◆ **ASSIGNMENT**:
Reproduce, word for word, every line starting at the line that contains "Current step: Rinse" and ending with the final line of the entries.

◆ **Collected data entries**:
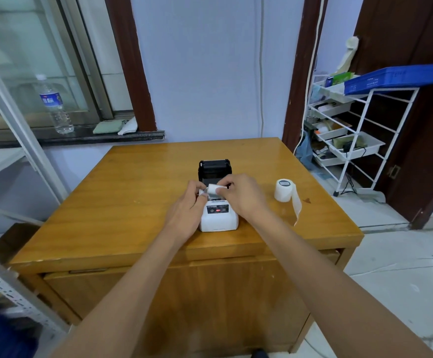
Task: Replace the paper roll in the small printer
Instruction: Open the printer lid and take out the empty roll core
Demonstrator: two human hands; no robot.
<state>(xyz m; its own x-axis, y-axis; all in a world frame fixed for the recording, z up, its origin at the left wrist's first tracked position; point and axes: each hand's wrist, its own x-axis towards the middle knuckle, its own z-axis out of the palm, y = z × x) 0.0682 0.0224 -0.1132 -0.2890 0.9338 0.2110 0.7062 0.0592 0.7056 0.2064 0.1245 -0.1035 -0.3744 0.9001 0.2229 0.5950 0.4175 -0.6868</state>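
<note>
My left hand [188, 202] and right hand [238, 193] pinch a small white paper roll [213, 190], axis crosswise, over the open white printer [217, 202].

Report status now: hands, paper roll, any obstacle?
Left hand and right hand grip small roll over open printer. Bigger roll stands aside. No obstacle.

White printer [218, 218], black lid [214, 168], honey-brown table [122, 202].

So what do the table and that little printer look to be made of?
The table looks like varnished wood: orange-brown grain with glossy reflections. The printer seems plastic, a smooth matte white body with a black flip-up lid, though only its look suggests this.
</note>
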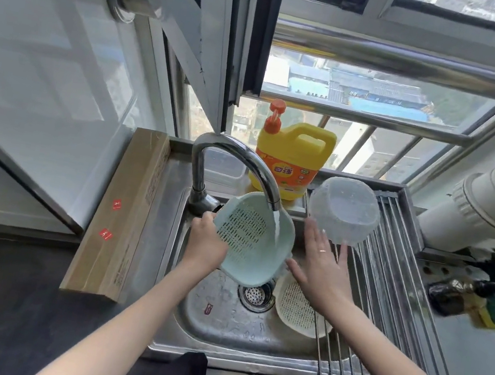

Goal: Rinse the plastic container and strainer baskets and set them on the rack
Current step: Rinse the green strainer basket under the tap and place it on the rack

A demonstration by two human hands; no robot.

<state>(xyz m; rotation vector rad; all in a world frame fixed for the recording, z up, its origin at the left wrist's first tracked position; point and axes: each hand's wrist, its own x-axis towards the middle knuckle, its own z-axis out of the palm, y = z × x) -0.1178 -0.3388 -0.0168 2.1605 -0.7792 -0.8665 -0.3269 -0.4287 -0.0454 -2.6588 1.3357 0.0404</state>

◆ **RESULT OF THE EXERCISE**:
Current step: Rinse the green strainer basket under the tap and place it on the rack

A demonstration by two human hands; no robot.

<state>(xyz m; rotation vector rad; all in a world frame fixed for the recording, z up, its origin at the left wrist's first tracked position; point and axes: each hand's wrist, its own x-axis towards the middle knuckle, its own z-axis out of the palm, y = z × x) -0.1178 -0.3388 -0.0168 2.1605 -0.7792 -0.8665 -0.3269 -0.4287 -0.0454 -2.6588 1.3357 0.0404</state>

The answer given above is complete.